If not, then good for you.
Have you ever loved someone so much that you could smell their scent and they're the only one that you could think of? We'll I have... but if you haven't.. then good for you.
Have you ever felt an intense attraction to someone that you'd wish you are there with them at that moment?
All of these feelings are felt when your in love but it rarely feels intense.. it rarely feels like an out of body experience.. It's really rare when you see the person you love but its extremely rare when you haven't seen the person that you love but still feels this way..
I'm yapping again.. honestly.. I'm only writing when I'm sad. Maybe you're wondering why?

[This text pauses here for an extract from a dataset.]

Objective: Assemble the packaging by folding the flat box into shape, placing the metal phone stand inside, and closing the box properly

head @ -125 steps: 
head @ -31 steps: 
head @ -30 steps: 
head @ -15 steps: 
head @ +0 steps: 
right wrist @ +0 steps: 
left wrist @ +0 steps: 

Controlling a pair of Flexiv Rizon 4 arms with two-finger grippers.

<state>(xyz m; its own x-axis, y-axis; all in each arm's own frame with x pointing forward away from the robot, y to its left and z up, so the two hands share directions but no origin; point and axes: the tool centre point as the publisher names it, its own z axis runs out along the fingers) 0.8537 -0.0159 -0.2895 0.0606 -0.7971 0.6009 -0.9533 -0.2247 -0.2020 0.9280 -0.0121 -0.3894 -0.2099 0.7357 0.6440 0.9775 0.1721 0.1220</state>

It's a simple reason.. I just have no one to talk to. I have no one beside me that could listen to my problems. I have no one beside me that could give me an advice or someone that could genuinely worry about me. I used to have that person.. and she's my mom but she's gone now. My Aunt worries about me but she's in a different country and she has kids of her own.
I write because I can only talk to myself when I am sad. I can only cry by myself and I'm the only one that comforts myself. How pathetic is that?
I'm sure I'm not the only one that feels this way. I'm certain that there are others out there that are like me. Lonely, separated and no one to talk to. Now, don't get me wrong. I too have people that I can call friends. I too have people that I can call family but unlike most people.. I don't have that person who I can share my feeling with. I don't have someone who can listen to me when I complain, I don't have that someone who will tell me if I did wrong or if everything will turn out okay.
Some friends told me that everything is okay.. but it all sounds superficial. It's not genuine... not like when my mom says it. The comfort of a person who genuinely cares for you has eluded me for so long.
Right now. I am willing to do almost anything, just to make things right. Just to make things back the way they were.. I know I sound dramatic.. but what the heck.. this is me..
They say the quite once are the emotional type. I think they're right. Whoever said it.. is totally correct.
You wanna know what's even sadder than sad? It's when you don't know your status.. You have no idea where you stand..
At least for me.. I know where she stands.. and She knows where she stands.. She's the center of my universe. My day is complete just by hearing her voice or receiving a text message from here. When she's bothering me it makes me smile.. because I pretend that she misses me.. even though in truth she's just probably bored.
I love it when she tells me that I should go on a diet and that I should not eat fat foods or I should stop doing this and do that..
I love all of that. I enjoy all of that. I want to hear more of that.
But the fact of the matter is. It's all in my head. I'm the only one that thinks that way. I'm the only one that pretends that there could be more than just friendship.
I'm sorry if I was thinking that way. Forgive me for being this way.
I really don't know what else to say. I can't apologize enough to take everything back.